We did an energy conserved by recycling vs. energy generated by incineration
analysis a few years back as part of Ontario Hydro's 25-year supply/demand
energy plan , including transportation energy to send the recyclables to
market. The study appeared (after peer review) in slightly abbreviated form in
The Journal Of Hazardous Materials (Elsevier Science, Amsterdam) in a special
issue on incineration, Vol. 47 (1996) pp. 277-293. An earlier version appeared
in Resource Recycling, Nov. 1992.
The energy savings from using recycled glass instead of the batch mix of sand,
sodium carbonate (soda ash) and calcium carbonate (limestaone), is on average
over 3100 kilojoules per kilogram or 260 kilowatt hours per ton. The energy
to collect and process a ton of recyclables (net of energy saved on garbage
collection and transfer) is well under 300 kJ/kg or about 20 kwh/ton.
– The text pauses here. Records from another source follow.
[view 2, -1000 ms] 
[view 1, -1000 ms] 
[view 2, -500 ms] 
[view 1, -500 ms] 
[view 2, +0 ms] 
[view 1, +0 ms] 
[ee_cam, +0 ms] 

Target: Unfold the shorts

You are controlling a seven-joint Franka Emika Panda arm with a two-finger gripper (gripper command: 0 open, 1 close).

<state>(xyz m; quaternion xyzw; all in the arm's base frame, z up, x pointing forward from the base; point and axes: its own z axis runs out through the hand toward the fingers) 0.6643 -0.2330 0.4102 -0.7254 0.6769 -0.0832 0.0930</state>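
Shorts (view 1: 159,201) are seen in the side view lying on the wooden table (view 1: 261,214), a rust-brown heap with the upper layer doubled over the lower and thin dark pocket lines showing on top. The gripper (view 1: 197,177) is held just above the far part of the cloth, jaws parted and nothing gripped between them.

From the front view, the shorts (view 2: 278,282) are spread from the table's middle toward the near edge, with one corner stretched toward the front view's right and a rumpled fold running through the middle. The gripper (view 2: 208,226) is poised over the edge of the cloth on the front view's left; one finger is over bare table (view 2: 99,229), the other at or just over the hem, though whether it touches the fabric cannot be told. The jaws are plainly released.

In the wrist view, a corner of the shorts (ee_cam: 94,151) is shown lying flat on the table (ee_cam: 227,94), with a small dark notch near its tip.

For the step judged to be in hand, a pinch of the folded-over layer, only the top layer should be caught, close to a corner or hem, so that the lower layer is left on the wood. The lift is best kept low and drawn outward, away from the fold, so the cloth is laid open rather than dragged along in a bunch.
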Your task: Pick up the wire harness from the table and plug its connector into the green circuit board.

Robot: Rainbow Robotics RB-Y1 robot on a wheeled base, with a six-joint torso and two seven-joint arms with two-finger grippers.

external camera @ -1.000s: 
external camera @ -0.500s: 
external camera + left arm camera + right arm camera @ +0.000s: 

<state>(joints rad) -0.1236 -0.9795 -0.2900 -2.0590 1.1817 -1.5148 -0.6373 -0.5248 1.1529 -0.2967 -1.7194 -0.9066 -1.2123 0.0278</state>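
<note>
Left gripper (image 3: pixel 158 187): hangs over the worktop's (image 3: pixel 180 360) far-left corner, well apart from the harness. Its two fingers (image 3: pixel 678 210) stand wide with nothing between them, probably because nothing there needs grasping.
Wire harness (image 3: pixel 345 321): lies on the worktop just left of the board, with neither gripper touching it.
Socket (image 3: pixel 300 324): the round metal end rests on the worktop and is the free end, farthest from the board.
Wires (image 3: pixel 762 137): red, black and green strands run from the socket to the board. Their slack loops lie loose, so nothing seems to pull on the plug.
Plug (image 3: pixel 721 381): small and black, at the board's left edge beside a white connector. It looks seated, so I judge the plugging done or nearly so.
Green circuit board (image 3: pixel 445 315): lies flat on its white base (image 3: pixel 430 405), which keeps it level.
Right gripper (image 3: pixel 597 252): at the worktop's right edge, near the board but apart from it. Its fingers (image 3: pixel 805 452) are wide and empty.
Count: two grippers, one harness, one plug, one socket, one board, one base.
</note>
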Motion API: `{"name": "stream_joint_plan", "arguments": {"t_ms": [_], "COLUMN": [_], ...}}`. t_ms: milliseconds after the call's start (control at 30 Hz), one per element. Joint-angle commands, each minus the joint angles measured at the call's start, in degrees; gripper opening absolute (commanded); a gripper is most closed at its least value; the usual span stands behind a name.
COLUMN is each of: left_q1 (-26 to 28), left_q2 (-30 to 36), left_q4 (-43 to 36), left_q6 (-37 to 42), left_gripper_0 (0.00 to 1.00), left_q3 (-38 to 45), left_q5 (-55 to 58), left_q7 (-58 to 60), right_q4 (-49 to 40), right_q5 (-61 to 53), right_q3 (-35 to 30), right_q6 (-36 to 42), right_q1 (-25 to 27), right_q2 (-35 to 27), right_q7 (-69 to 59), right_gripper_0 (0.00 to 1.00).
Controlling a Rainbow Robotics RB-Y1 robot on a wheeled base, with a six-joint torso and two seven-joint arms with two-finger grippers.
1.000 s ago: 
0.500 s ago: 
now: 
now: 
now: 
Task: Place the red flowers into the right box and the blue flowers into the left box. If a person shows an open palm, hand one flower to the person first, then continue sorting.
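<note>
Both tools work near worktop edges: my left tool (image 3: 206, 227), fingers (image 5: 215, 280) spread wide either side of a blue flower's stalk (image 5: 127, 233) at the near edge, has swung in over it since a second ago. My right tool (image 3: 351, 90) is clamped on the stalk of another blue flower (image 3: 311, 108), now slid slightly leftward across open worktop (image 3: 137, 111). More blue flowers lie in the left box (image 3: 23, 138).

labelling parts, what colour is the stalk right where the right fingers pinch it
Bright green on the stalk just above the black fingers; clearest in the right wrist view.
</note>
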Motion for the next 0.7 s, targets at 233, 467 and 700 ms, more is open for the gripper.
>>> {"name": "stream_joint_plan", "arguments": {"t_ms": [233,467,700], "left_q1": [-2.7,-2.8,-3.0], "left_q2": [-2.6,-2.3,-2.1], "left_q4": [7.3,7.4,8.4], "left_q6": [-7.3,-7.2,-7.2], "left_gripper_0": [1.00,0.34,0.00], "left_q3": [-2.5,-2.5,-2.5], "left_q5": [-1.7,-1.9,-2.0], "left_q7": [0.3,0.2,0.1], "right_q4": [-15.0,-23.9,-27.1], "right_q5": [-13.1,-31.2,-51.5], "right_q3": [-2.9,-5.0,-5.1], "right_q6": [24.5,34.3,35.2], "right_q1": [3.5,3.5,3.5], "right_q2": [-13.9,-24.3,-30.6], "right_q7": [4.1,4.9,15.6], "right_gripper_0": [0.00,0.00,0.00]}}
Shipping a ton of recyclables one mile by truck requires an electrical power
equivalent energy of less than one kilowatt hour (the study was for an
electrical energy analysis, so everything is stated in terms of electrical
energy equivalents, which is different than energy calculations on the basis
of intrinsic energy value, but gives the same conclusions). So you can send
your ton of color-sorted, recycled glass about 240 miles by truck. On the
other hand if you ship by rail you can go 4 to 5 times further, or around 1000
All in all a considerably less pessimistic assessment of glass recycling then
the case presented by Helen Spiegelman.